Exercise requirements>
Across all the entries below, how many lines mention the string "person"? Respond with a single number.

Material shown>
━━━━━━━━━━━━━━━━
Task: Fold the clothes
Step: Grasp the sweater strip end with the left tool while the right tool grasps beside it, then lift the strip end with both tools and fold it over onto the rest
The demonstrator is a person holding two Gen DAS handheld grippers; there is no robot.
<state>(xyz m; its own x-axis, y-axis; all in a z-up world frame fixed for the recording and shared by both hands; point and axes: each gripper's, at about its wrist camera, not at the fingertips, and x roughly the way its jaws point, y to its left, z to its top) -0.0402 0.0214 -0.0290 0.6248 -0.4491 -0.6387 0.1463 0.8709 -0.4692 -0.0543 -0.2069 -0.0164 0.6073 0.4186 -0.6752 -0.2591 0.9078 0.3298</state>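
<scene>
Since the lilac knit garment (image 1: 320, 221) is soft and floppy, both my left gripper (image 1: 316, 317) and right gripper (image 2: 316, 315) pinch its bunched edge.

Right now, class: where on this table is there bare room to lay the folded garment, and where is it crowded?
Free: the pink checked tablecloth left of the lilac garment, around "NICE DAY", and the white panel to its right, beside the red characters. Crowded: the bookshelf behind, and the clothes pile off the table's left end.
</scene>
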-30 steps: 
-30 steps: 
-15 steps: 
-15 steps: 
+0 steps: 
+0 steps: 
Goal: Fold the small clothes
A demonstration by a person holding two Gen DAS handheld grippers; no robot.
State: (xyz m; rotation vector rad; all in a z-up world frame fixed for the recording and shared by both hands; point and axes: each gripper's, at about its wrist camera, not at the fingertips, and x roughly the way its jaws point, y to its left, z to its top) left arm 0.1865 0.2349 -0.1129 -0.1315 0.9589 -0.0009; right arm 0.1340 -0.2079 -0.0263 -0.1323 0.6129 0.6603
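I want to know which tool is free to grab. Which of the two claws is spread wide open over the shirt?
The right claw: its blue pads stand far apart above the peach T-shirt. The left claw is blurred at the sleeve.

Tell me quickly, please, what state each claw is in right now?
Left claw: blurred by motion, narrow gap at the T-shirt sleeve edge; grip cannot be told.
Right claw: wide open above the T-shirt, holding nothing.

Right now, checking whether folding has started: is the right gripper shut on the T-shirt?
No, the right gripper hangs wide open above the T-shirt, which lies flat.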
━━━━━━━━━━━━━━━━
Response to the task>
2